[Exercise aim] Pull every line with "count" from the data.

[Stored dataset items]
===
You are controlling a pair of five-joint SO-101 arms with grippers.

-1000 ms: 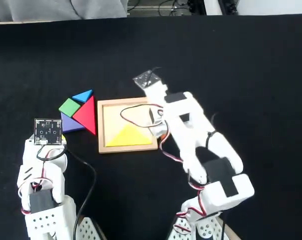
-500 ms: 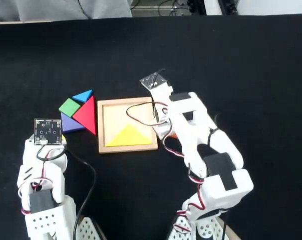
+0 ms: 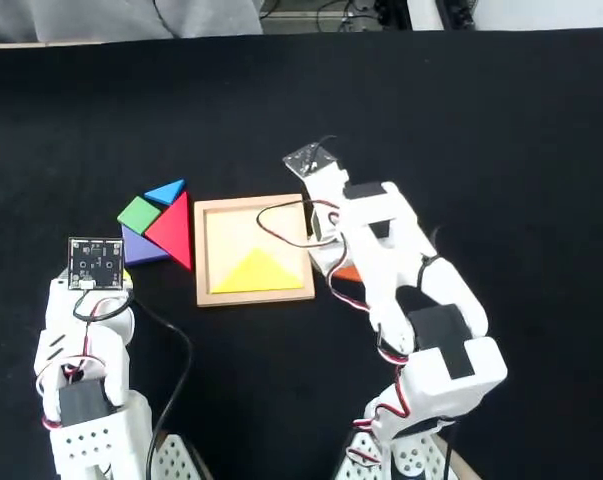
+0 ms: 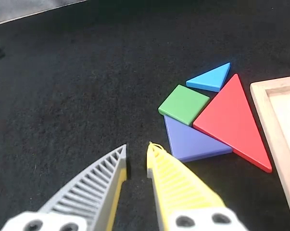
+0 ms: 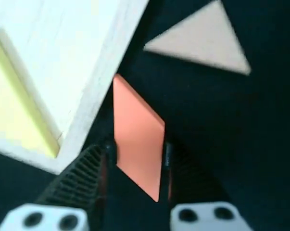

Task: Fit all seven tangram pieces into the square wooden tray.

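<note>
While the left gripper (image 4: 137,147) hangs with its fingers drawn narrow and nothing between them, four pieces lie clustered on the black table (image 3: 501,130) just ahead of its tips. Nearest is a purple piece (image 4: 195,142), with a green square (image 4: 184,104) touching its far edge and a small blue triangle (image 4: 211,78) beyond that, its sharp end pointing toward the tray. The large red triangle (image 4: 231,122) lies alongside them, its long edge running beside the square wooden tray (image 3: 253,296), its right-angle corner tucked against the green and purple pieces.

Inside the tray sits one piece, a yellow triangle (image 3: 256,272), long edge along the wall nearest the arms, apex toward the tray's middle.

On the tray's far side, the right gripper (image 5: 135,156) is closed on an orange parallelogram (image 5: 137,139). Its long axis runs out from between the fingers, and its far corner is just beside the tray's outer wall (whether it touches cannot be told). The right wrist view adds a pale triangle (image 5: 202,41) farther ahead of the fingers, apart from the tray.
</note>
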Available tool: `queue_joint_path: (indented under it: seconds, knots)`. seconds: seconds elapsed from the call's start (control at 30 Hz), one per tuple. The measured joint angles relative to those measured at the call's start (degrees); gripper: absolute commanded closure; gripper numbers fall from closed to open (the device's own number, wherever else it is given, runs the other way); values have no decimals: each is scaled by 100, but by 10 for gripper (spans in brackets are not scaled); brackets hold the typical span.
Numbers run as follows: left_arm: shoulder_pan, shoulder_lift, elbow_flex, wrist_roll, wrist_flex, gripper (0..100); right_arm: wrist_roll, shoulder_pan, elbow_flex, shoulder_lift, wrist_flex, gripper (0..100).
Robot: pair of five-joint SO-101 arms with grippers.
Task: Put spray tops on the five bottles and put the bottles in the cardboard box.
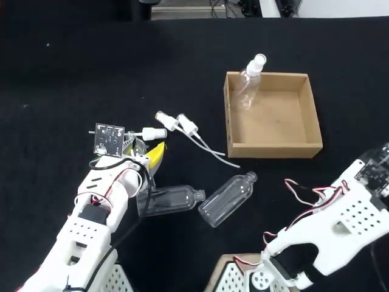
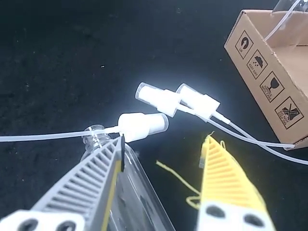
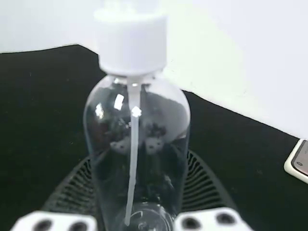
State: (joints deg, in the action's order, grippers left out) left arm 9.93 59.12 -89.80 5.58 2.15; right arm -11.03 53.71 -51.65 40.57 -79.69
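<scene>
The left tool [image 1: 144, 153] rests low over the table [image 1: 73, 73], just short of three loose spray tops [image 1: 167, 120], its jaws apart. Near its arm two uncapped bottles [image 1: 226, 199] lie on their sides. One capped bottle [image 1: 248, 85] leans in a corner of the cardboard box [image 1: 273, 149].

From the left wrist, a bare bottle [image 2: 137, 197] lies between the jaws against the grey one, with a gap at the yellow one. Its open neck almost meets the nearest spray top [image 2: 143, 126].

From the right wrist, the right tool [image 3: 137, 197] is clamped on a finished bottle [image 3: 137, 125], its white top seated and its tube inside.

Capping seems to be the step in hand. Next, the long tube must be threaded into that neck, and the finished bottle needs boxing.
</scene>
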Motion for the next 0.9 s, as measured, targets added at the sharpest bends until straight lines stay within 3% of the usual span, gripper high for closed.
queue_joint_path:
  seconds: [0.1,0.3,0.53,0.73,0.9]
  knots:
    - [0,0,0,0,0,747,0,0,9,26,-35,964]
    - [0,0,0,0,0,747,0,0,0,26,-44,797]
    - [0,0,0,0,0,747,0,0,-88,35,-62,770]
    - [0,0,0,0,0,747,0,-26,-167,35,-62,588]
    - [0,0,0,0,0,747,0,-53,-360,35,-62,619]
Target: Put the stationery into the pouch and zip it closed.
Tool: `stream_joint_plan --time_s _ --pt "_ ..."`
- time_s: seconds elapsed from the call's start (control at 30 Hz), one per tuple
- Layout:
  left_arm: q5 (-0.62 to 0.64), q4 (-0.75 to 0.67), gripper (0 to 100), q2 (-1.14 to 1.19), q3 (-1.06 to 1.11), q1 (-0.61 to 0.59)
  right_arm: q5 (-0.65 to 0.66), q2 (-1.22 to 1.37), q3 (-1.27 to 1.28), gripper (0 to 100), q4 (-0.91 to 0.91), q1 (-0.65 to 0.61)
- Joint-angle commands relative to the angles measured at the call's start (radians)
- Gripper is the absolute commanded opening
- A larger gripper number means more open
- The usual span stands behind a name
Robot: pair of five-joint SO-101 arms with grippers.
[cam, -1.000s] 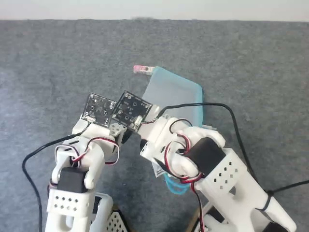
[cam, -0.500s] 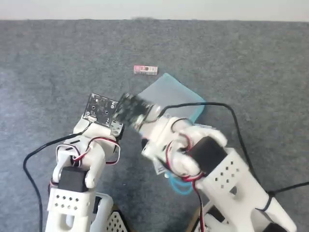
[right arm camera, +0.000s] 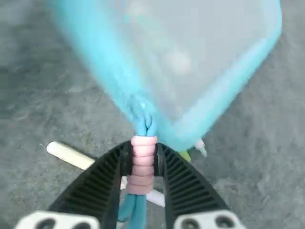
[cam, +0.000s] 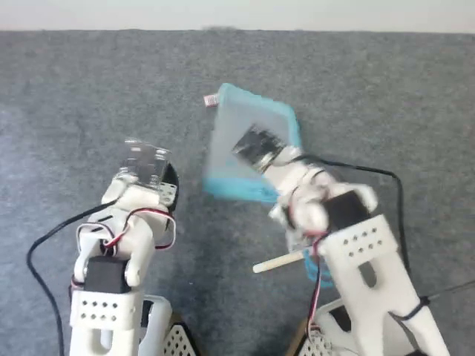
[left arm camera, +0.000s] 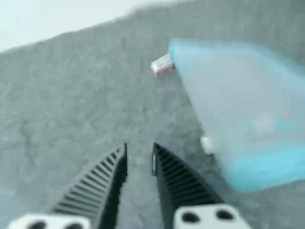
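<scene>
The pouch [cam: 249, 148] lies on the carpeted table [cam: 386, 89] to the right of the left gripper [left arm camera: 139, 160], its zipper pull [right arm camera: 141, 176] pinched between the right gripper [right arm camera: 141, 149] fingers at its near edge, an eraser [cam: 210, 99] just at its far left corner, and a thin stick [cam: 278, 261] nearer, beside the right arm.

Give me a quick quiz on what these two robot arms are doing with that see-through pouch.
1. True or false: the right gripper is clamped on the pink ribbed zip pull of the translucent blue-edged pouch.
2. Which one holds nothing? A: the left gripper. B: the right gripper.
3. Fill in: the pale slim stick lies on the grey ___.
Key: 1 true; 2 A; 3 mat.
</scene>
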Motion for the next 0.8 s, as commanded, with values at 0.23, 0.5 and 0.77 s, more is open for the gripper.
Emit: stream_joint_plan --time_s 0.23,0.5,0.77 --pt "-0.009 0.003 10 0.011 -0.056 0.006 0.044 -0.033 -0.04 0.6 -0.004 0.045" --pt "-0.029 0.152 23 0.003 -0.143 0.074 -0.032 0.05 -0.543 0.6 0.242 -0.213" --pt "-0.018 0.299 30 0.005 -0.259 0.077 -0.117 0.254 -0.706 0.6 0.297 -0.24"
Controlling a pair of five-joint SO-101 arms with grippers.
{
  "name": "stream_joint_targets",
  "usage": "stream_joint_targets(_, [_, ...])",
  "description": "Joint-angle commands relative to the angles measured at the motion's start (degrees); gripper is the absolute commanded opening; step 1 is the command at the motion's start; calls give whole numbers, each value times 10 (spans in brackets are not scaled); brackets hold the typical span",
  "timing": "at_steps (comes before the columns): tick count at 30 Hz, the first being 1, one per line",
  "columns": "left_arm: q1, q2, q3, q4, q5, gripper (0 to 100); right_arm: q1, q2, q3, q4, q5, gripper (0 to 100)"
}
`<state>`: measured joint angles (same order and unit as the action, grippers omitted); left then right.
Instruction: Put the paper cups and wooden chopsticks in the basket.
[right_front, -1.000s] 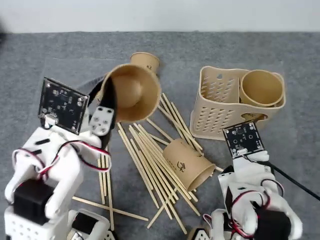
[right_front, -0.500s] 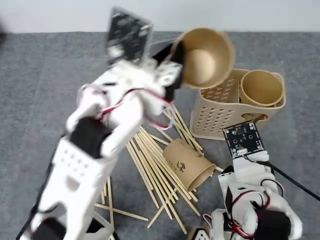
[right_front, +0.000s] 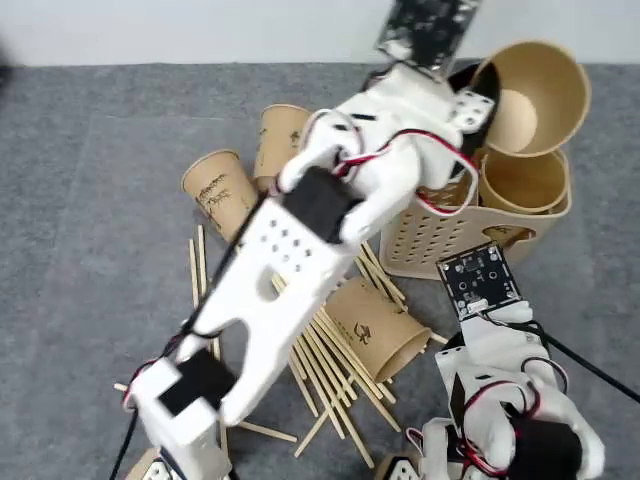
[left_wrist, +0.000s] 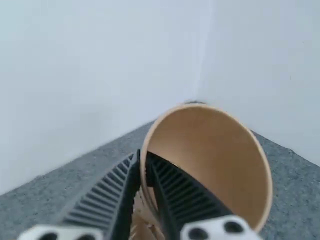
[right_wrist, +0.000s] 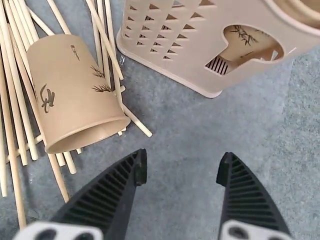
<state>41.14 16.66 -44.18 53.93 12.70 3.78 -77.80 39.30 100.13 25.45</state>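
Paper cup (right_front: 533, 95) aloft over the basket (right_front: 420, 245) rim

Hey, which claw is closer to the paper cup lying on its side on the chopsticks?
Right. The right claw sits open just short of the tipped cup. The left claw is up over the basket, shut on a second cup.

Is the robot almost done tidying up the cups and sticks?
Not yet. One cup sits in the basket. The left gripper holds a second cup above it. A tipped cup, two cups farther back and the chopsticks lie on the table.
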Motion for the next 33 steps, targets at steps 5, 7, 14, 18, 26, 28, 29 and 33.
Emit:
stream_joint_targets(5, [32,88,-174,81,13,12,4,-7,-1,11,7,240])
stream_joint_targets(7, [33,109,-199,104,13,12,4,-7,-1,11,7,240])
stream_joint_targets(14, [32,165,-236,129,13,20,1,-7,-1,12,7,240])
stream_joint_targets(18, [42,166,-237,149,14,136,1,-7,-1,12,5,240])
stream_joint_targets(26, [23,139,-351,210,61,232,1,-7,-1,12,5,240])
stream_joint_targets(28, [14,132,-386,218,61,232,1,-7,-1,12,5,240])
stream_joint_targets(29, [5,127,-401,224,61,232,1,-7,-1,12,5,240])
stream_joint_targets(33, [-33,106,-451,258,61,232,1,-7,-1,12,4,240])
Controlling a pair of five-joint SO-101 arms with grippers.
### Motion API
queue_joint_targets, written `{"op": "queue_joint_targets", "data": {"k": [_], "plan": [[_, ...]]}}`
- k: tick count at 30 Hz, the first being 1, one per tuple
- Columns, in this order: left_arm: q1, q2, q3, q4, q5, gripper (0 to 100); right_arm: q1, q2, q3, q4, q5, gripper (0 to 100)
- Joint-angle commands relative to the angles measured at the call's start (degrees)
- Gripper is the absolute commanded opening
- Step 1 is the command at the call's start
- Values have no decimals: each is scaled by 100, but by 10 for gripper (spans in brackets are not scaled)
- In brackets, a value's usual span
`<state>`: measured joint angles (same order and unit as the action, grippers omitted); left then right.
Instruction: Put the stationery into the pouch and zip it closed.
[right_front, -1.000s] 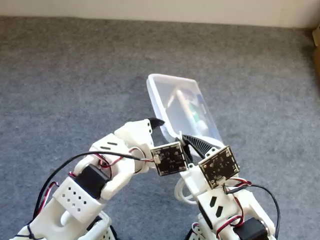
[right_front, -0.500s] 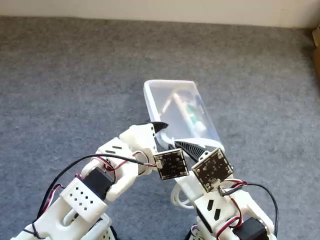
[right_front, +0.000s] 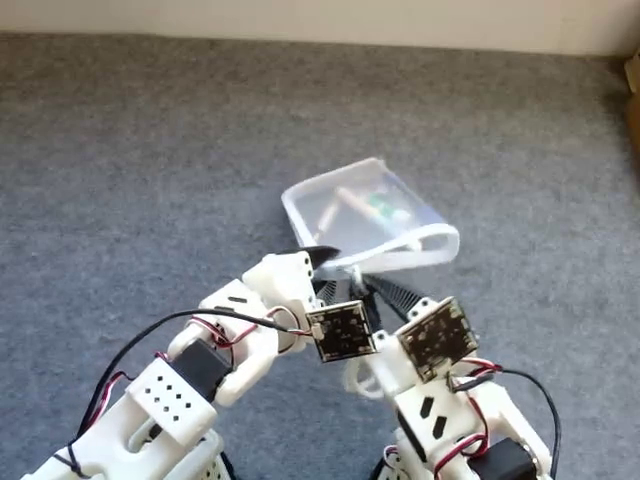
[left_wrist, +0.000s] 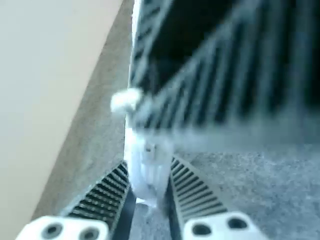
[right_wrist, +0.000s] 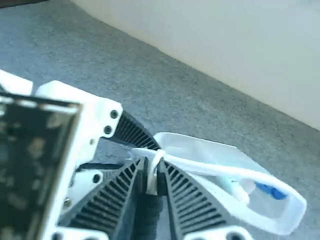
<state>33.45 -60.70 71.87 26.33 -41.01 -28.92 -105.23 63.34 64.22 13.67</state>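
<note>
A clear plastic pouch (right_front: 372, 222) hangs tilted above the grey carpet, held by its near edge. Stationery shows through it: a pale pen (right_front: 338, 203) and a green-and-white item (right_front: 386, 209). My left gripper (right_front: 322, 259) is shut on the pouch's white rim (left_wrist: 146, 165), pinched between its ribbed fingers (left_wrist: 187, 187). Close beside it my right gripper (right_front: 378, 287) is shut on the same rim (right_wrist: 152, 159). In the right wrist view the pouch (right_wrist: 225, 167) bulges beyond the fingers, with a blue-and-white item (right_wrist: 255, 189) inside. The left gripper (right_wrist: 125, 131) sits just alongside.
Grey carpet (right_front: 140, 170) spreads on all sides. A pale wall (right_front: 300, 18) runs along the far edge. A brown object (right_front: 633, 80) stands at the far right edge. In the left wrist view the other arm's ribbed black finger (left_wrist: 225, 75) looms close.
The pouch has been lifted by its near edge and swung from lying lengthwise to lying across. Both grippers have drawn closer together at the rim.
</note>
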Motion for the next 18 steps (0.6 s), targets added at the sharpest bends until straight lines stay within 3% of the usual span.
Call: {"op": "queue_joint_targets", "data": {"k": [1, 6, 18], "plan": [[31, -22, -66, -123, -18, 6, 479, -4, -400, -497, 26, 5], [-119, -22, -101, -132, 756, 6, 884, -4, -382, -690, 18, 5], [-514, -22, -286, -141, 1116, 6, 1147, -4, 154, -1244, 18, 5]]}}
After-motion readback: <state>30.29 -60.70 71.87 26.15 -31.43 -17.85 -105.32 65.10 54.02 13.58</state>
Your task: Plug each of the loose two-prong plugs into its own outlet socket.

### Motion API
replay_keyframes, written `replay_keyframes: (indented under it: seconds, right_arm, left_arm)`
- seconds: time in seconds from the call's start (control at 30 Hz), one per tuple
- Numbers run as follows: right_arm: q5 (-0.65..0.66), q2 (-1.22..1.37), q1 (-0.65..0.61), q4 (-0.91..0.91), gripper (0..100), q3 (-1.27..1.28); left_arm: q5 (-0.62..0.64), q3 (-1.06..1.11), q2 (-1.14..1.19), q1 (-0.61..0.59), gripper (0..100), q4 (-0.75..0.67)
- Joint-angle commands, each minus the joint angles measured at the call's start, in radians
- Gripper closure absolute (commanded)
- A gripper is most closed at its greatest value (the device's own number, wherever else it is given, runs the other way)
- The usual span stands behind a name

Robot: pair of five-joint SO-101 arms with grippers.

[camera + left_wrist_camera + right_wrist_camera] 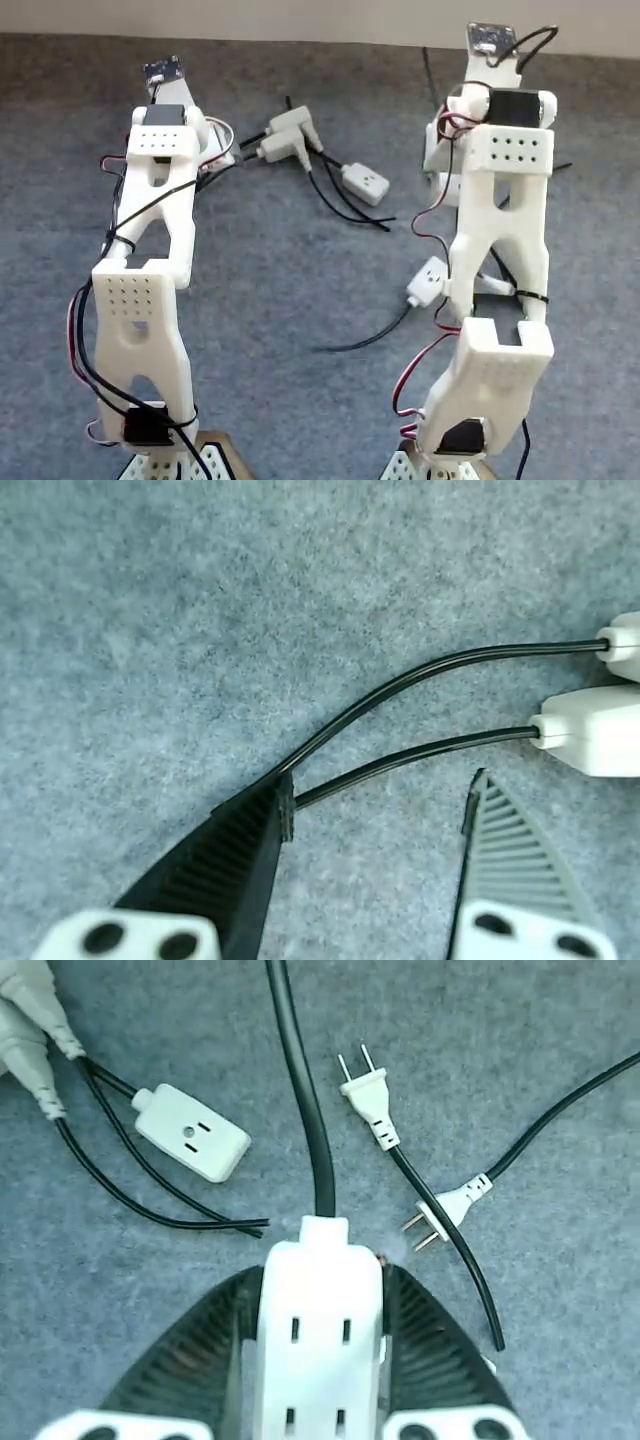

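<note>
On grey carpet (270, 290): plugs (368, 1088); right claw (322, 1272) grips socket (320, 1350).

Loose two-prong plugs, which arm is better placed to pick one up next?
Left, most likely. The left end effector is open and empty, while the right end effector is shut on the outlet block, so it cannot grasp the two-prong plugs lying beyond it.

Bright, even, diffuse light. Faint soft shadows hug the cords (300, 1080) and arms (140, 300) on the bench (280, 270). The arms' white looks slightly washed.
</note>
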Motion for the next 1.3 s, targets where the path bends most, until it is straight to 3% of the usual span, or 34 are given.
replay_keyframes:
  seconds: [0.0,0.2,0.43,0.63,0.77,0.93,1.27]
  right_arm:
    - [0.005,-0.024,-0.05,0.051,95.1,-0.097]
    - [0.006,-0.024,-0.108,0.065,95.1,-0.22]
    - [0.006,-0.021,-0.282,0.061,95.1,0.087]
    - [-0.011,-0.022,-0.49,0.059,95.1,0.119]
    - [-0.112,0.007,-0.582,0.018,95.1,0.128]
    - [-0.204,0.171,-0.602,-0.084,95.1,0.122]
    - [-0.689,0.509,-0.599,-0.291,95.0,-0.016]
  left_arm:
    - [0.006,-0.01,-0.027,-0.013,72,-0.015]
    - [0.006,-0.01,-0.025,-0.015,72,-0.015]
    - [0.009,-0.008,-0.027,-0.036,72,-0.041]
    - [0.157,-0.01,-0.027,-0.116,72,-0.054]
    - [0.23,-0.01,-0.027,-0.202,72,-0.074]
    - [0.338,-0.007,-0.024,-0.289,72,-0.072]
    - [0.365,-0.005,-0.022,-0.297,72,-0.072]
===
[Solution]
  "timing": "at_steps (comes before the columns): tick count at 30 Hz, the first being 1, one per line",
- k: tick count at 30 Hz, the first being 1, one per tuple

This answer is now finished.